## WHAT YOU WILL DO
Show every line of the data that includes the word "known".

## PROVIDED DATA
···
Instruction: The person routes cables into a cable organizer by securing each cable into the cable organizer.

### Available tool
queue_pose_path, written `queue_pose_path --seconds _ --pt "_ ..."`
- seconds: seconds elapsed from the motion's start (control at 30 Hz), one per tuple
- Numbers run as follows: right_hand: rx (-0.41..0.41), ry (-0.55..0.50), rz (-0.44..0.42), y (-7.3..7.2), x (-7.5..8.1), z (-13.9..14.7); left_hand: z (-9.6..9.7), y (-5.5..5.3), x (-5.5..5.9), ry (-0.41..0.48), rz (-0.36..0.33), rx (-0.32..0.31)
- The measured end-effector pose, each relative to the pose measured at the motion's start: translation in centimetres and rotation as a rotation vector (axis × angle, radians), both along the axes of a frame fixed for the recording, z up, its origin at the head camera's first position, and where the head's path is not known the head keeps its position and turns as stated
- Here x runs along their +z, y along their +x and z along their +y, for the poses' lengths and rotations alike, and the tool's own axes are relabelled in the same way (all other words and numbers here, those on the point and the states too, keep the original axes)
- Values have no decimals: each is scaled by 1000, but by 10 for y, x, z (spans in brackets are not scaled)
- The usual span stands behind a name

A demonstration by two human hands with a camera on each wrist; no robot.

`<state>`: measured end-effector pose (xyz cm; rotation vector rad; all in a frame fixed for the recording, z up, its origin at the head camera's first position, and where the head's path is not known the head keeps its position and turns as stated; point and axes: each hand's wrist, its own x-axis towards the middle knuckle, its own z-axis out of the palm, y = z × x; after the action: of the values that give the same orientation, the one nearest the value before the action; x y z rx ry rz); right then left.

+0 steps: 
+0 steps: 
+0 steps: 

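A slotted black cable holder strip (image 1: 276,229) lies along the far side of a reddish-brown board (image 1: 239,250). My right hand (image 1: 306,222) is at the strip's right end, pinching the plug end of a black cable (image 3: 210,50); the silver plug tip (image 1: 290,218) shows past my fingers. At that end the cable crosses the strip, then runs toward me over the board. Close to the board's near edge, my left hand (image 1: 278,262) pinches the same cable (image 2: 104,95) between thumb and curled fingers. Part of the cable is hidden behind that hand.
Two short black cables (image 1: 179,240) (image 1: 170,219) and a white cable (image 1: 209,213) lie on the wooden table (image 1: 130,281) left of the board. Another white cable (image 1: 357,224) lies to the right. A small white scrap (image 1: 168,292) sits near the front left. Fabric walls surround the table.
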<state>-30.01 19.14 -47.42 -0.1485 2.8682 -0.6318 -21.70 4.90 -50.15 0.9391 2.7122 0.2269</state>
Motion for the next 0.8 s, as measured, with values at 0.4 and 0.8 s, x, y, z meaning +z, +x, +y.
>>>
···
## OUTPUT FOR THIS TASK
- The measured end-effector pose, each relative to the pose measured at the motion's start: translation in centimetres and rotation as a rotation vector (axis × angle, radians), both along the axes of a frame fixed for the recording, z up, its origin at the head camera's first position, and where the head's path is not known the head keeps its position and turns as stated
`<state>`: measured end-effector pose (xyz cm; rotation vector rad; all in a frame fixed for the recording, z up, its origin at the head camera's first position, and where the head's path is not known the head keeps its position and turns as stated; point and axes: each hand's wrist, its own x-axis towards the middle knuckle, its own z-axis out of the palm, y = z × x; after the action: of the values that give the same orientation, the one nearest the value before the action; x y z rx ry rz); right then left.

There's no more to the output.